To do: Each entry below needs to be transcribed verbatim; the images should not appear.

-- Opening Marker --

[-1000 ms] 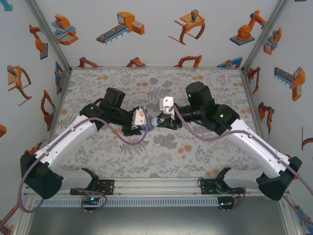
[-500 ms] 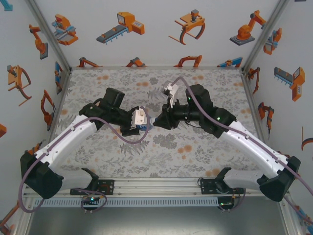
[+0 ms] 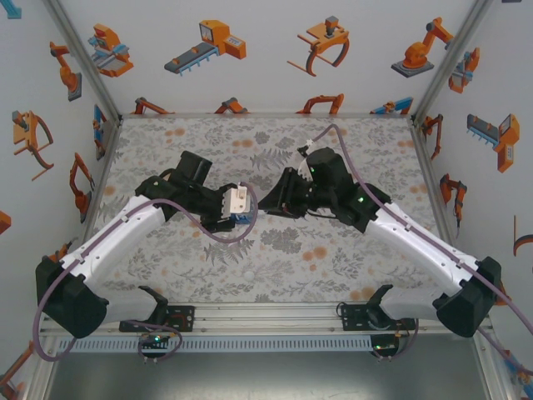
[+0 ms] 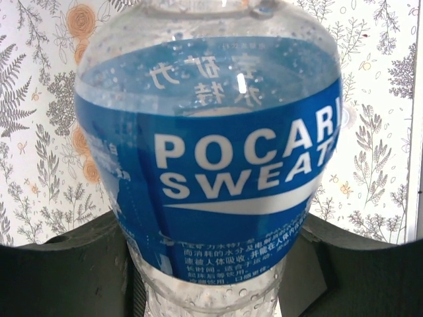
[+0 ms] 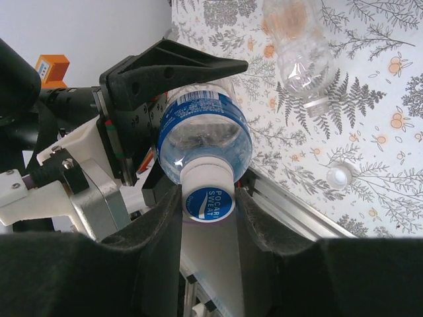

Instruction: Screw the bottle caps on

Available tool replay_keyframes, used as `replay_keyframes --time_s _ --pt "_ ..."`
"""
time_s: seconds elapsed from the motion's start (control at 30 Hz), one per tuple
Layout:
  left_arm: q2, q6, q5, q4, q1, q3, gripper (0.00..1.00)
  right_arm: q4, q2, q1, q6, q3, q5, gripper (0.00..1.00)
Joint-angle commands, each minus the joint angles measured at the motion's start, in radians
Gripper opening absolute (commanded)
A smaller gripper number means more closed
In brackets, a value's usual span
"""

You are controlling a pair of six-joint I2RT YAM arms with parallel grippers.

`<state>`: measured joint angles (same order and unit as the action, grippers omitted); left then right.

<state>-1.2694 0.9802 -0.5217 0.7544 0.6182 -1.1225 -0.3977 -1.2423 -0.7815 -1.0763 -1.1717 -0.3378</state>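
Floral table (image 3: 275, 267), sticker walls (image 3: 250, 75); left pincer (image 3: 246, 211) grips blue-label bottle (image 4: 211, 165), right pincer (image 5: 208, 198) clamps its cap (image 5: 209, 203)

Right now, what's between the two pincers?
The blue-label bottle: left pincer holds its body, right pincer pinches its white cap, seen from the right wrist.

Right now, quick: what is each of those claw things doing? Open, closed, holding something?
Left gripper: jaws shut on the blue-label bottle.
Right gripper: jaws shut on the white cap at that bottle's neck.
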Motion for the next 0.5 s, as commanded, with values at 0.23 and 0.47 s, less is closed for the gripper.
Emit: replay_keyframes --time_s 0.23,0.47 --pt "0.024 0.013 -0.149 -0.082 0.023 -0.02 0.0 0.003 0.098 -0.003 0.591 -0.1 0.131 0.55" --pt "0.023 0.014 -0.15 -0.081 0.023 -0.017 0.0 0.008 0.135 -0.002 1.163 -0.119 -0.119 0.55"
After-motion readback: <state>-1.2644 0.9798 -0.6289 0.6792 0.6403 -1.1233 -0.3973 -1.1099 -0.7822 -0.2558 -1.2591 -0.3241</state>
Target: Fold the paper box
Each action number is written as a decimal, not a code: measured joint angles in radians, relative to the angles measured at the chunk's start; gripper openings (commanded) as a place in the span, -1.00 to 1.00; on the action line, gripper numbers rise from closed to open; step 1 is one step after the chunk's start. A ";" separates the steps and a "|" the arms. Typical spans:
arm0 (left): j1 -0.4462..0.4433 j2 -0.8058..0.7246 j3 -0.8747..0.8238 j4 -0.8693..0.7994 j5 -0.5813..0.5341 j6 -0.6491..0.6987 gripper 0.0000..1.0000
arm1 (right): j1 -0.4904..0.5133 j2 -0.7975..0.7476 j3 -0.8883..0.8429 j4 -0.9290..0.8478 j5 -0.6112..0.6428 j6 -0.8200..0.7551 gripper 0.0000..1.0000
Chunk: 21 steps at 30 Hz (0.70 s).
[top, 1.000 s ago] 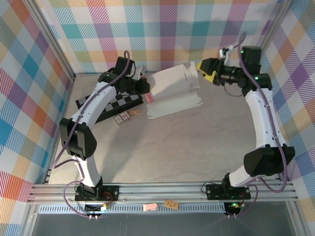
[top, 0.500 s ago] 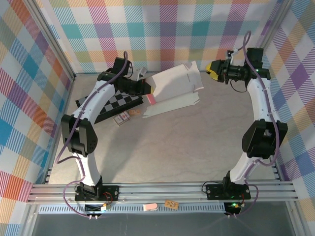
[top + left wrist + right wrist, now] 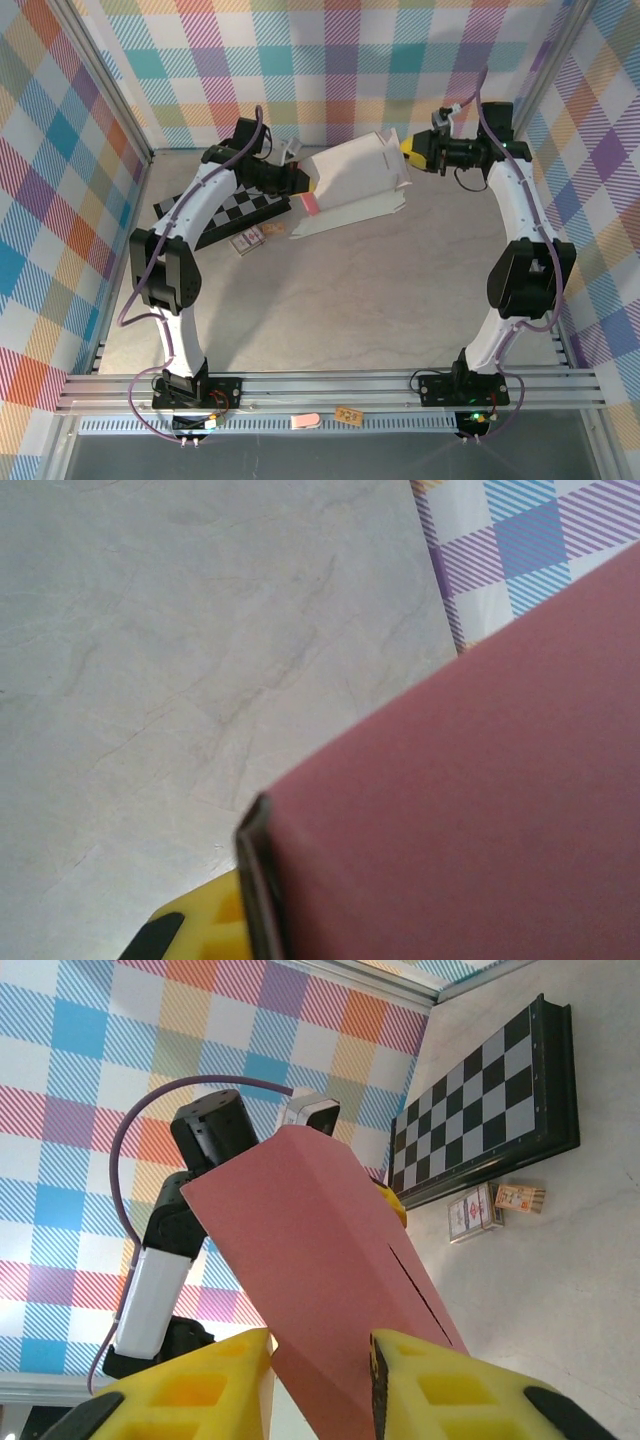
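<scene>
The paper box [image 3: 350,178] hangs above the table at the back, its pale reverse side up and a pink strip showing at its left end. My left gripper [image 3: 300,182] is shut on that left edge; in the left wrist view the pink cardboard [image 3: 470,810] lies against a yellow finger [image 3: 195,930]. My right gripper [image 3: 406,152] is at the box's right edge. In the right wrist view the pink box [image 3: 320,1260] runs down between the two yellow fingers [image 3: 200,1385] and touches both, so the right gripper [image 3: 320,1390] is shut on it.
A black-and-white chessboard [image 3: 235,210] lies under the left arm, also seen as the chessboard [image 3: 490,1110]. A card pack [image 3: 247,240] and a small matchbox [image 3: 275,229] lie just in front of it. Plaid walls close the back and sides.
The right gripper swung out to the right, then came back onto the box's right edge with its jaws narrowed. The box tilted a little. The left gripper kept its hold.
</scene>
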 measured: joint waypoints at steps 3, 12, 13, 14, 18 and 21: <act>0.000 0.007 0.000 0.000 0.004 0.003 -1.00 | 0.004 0.000 -0.001 -0.003 -0.003 -0.007 -0.35; 0.000 0.009 0.002 -0.003 0.002 0.006 -1.00 | 0.025 -0.012 -0.018 0.000 -0.025 -0.013 -0.06; 0.000 0.009 0.002 -0.004 0.002 0.008 -1.00 | 0.025 -0.015 -0.018 0.003 -0.026 -0.013 -0.06; 0.000 0.009 0.002 -0.004 0.002 0.010 -1.00 | 0.025 -0.017 -0.018 0.005 -0.026 -0.012 -0.07; 0.001 0.009 0.002 -0.003 0.010 0.010 -1.00 | 0.007 -0.032 -0.017 0.018 -0.014 0.016 -0.13; 0.003 0.009 0.002 -0.002 0.018 0.010 -1.00 | -0.023 -0.036 -0.004 0.032 0.010 0.046 -0.14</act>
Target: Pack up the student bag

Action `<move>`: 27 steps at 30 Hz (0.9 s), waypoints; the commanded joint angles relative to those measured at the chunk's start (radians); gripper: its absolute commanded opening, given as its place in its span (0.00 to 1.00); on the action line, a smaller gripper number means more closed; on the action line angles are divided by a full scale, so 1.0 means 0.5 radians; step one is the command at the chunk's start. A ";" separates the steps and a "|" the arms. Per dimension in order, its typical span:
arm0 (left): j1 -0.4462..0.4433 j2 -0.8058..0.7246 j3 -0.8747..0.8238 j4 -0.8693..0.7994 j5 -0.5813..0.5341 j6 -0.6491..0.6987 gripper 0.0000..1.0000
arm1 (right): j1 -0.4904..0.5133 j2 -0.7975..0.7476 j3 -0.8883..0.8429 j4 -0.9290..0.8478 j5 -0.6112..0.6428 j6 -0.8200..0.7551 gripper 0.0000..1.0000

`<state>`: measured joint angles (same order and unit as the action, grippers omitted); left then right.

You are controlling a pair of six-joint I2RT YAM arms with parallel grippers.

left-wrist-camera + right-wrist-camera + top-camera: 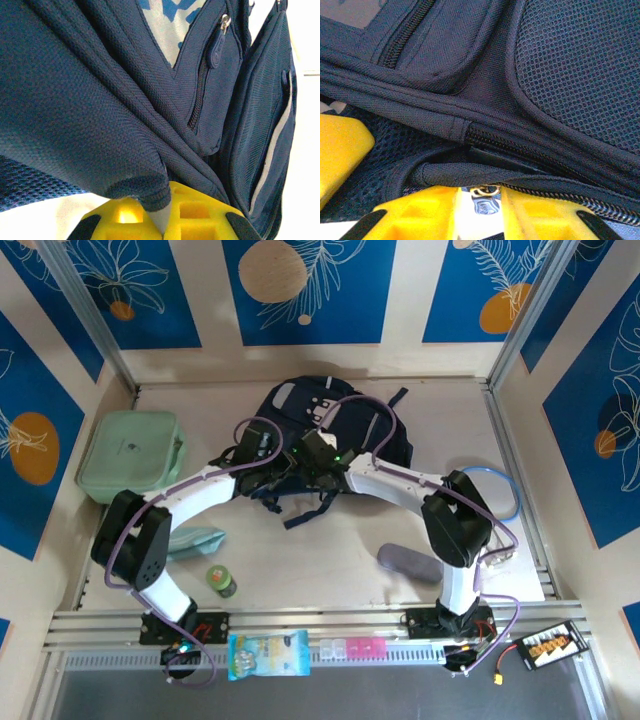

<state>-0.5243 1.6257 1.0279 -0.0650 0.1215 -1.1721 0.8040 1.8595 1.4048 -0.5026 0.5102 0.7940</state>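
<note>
Slippage is your risk: your left gripper (162, 220) pinches a fold of the student bag (100, 100), which lies pressed right ahead of both grippers. Your right gripper (479, 212) stands narrow around the zip pull (483, 191), grip unclear, so pulling could lose it.

My surroundings: pale wooden tabletop (330, 560); plywood walls (210, 290) on three sides carrying blue panels (350, 310) printed with white leaves and orange discs; aluminium posts (83, 310) at both far corners; even, bright lighting.
</note>
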 commanded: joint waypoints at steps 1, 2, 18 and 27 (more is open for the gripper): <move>-0.034 -0.066 0.079 0.104 0.122 0.037 0.00 | -0.025 0.075 0.038 -0.054 0.197 0.032 0.22; -0.032 -0.067 0.079 0.100 0.116 0.043 0.00 | -0.025 0.079 0.029 -0.075 0.211 0.044 0.20; -0.028 -0.045 0.080 0.087 0.089 0.069 0.00 | -0.025 -0.163 -0.306 0.061 0.229 0.092 0.18; -0.025 -0.051 0.066 0.083 0.072 0.083 0.00 | -0.019 -0.255 -0.482 0.239 0.212 0.050 0.21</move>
<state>-0.5327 1.6257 1.0279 -0.0715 0.1287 -1.1641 0.8093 1.7535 1.1969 -0.3969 0.5755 0.8303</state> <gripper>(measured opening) 0.049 0.202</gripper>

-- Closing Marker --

Problem solution:
[-1000 ms] 
[-500 ms] 
[+0 ms] 
[+0 ms] 
[+0 ms] 

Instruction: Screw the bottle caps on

Available tool replay_keyframes, used as `replay_keyframes --time_s _ --pt "_ ..."`
"""
time_s: seconds elapsed from the motion's start (control at 30 Hz), one per tuple
Layout:
  left_arm: q2, q6, q5, q4, q1, q3, gripper (0.00..1.00)
  right_arm: q4, q2, q1, q6, q3, q5, gripper (0.00..1.00)
Joint-angle commands, each minus the joint angles measured at the motion's start, in radians
Gripper opening absolute (commanded)
A smaller gripper number means more closed
In brackets, a value's usual span
"""

You are controlling a pair of six-joint I2RT YAM arms with parallel grippers.

`<state>`: measured joint angles (same order and unit as the action, grippers omitted); left then right.

<state>-1.2694 0.9802 -0.5217 0.7544 0.6182 -1.1225 -0.3977 -1.2423 -0.7815 -1.0763 -1.1717 -0.3378</state>
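Floral table (image 3: 275, 267), sticker walls (image 3: 250, 75); left pincer (image 3: 246, 211) grips blue-label bottle (image 4: 211, 165), right pincer (image 5: 208, 198) clamps its cap (image 5: 209, 203)

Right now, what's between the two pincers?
The blue-label bottle: left pincer holds its body, right pincer pinches its white cap, seen from the right wrist.

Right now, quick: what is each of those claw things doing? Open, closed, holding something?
Left gripper: jaws shut on the blue-label bottle.
Right gripper: jaws shut on the white cap at that bottle's neck.
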Motion for the next 0.5 s, as commanded, with values at 0.23 and 0.47 s, less is closed for the gripper.
Emit: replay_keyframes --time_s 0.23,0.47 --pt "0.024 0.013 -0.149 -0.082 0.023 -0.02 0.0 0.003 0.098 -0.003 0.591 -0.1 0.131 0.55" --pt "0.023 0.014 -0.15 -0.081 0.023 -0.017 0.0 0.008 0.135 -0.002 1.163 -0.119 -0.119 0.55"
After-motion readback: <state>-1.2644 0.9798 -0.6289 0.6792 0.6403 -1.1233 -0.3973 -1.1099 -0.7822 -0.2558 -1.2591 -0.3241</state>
Target: Fold the paper box
Each action number is written as a decimal, not a code: measured joint angles in radians, relative to the angles measured at the chunk's start; gripper openings (commanded) as a place in the span, -1.00 to 1.00; on the action line, gripper numbers rise from closed to open; step 1 is one step after the chunk's start. A ";" separates the steps and a "|" the arms. Typical spans:
arm0 (left): j1 -0.4462..0.4433 j2 -0.8058..0.7246 j3 -0.8747..0.8238 j4 -0.8693..0.7994 j5 -0.5813..0.5341 j6 -0.6491..0.6987 gripper 0.0000..1.0000
arm1 (right): j1 -0.4904..0.5133 j2 -0.7975..0.7476 j3 -0.8883..0.8429 j4 -0.9290..0.8478 j5 -0.6112..0.6428 j6 -0.8200..0.7551 gripper 0.0000..1.0000
Chunk: 21 steps at 30 Hz (0.70 s).
[top, 1.000 s ago] 
[top, 0.500 s ago] 
[top + left wrist + right wrist, now] 
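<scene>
The paper box [image 3: 350,178] hangs above the table at the back, its pale reverse side up and a pink strip showing at its left end. My left gripper [image 3: 300,182] is shut on that left edge; in the left wrist view the pink cardboard [image 3: 470,810] lies against a yellow finger [image 3: 195,930]. My right gripper [image 3: 406,152] is at the box's right edge. In the right wrist view the pink box [image 3: 320,1260] runs down between the two yellow fingers [image 3: 200,1385] and touches both, so the right gripper [image 3: 320,1390] is shut on it.
A black-and-white chessboard [image 3: 235,210] lies under the left arm, also seen as the chessboard [image 3: 490,1110]. A card pack [image 3: 247,240] and a small matchbox [image 3: 275,229] lie just in front of it. Plaid walls close the back and sides.
The right gripper swung out to the right, then came back onto the box's right edge with its jaws narrowed. The box tilted a little. The left gripper kept its hold.
</scene>
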 measured: joint waypoints at steps 3, 12, 13, 14, 18 and 21: <act>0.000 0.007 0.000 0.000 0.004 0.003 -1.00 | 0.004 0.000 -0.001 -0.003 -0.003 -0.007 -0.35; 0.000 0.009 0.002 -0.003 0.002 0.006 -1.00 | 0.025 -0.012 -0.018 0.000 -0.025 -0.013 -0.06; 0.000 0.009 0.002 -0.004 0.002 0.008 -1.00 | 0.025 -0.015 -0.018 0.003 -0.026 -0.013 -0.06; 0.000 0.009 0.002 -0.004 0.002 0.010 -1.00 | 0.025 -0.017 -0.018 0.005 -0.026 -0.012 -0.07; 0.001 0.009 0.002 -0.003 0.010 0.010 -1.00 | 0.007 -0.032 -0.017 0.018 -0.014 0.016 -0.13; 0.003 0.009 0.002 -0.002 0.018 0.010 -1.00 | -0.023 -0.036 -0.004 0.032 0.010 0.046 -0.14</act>
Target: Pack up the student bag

Action `<move>`: 27 steps at 30 Hz (0.9 s), waypoints; the commanded joint angles relative to those measured at the chunk's start (radians); gripper: its absolute commanded opening, given as its place in its span (0.00 to 1.00); on the action line, a smaller gripper number means more closed; on the action line angles are divided by a full scale, so 1.0 means 0.5 radians; step one is the command at the chunk's start. A ";" separates the steps and a "|" the arms. Per dimension in order, its typical span:
arm0 (left): j1 -0.4462..0.4433 j2 -0.8058..0.7246 j3 -0.8747..0.8238 j4 -0.8693..0.7994 j5 -0.5813..0.5341 j6 -0.6491..0.6987 gripper 0.0000..1.0000
arm1 (right): j1 -0.4904..0.5133 j2 -0.7975..0.7476 j3 -0.8883..0.8429 j4 -0.9290..0.8478 j5 -0.6112..0.6428 j6 -0.8200..0.7551 gripper 0.0000..1.0000

`<state>`: measured joint angles (same order and unit as the action, grippers omitted); left then right.

You are controlling a pair of six-joint I2RT YAM arms with parallel grippers.

left-wrist-camera + right-wrist-camera + top-camera: 

<state>-0.5243 1.6257 1.0279 -0.0650 0.1215 -1.1721 0.8040 1.8595 1.4048 -0.5026 0.5102 0.7940</state>
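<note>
Slippage is your risk: your left gripper (162, 220) pinches a fold of the student bag (100, 100), which lies pressed right ahead of both grippers. Your right gripper (479, 212) stands narrow around the zip pull (483, 191), grip unclear, so pulling could lose it.

My surroundings: pale wooden tabletop (330, 560); plywood walls (210, 290) on three sides carrying blue panels (350, 310) printed with white leaves and orange discs; aluminium posts (83, 310) at both far corners; even, bright lighting.
</note>
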 commanded: joint waypoints at steps 1, 2, 18 and 27 (more is open for the gripper): <move>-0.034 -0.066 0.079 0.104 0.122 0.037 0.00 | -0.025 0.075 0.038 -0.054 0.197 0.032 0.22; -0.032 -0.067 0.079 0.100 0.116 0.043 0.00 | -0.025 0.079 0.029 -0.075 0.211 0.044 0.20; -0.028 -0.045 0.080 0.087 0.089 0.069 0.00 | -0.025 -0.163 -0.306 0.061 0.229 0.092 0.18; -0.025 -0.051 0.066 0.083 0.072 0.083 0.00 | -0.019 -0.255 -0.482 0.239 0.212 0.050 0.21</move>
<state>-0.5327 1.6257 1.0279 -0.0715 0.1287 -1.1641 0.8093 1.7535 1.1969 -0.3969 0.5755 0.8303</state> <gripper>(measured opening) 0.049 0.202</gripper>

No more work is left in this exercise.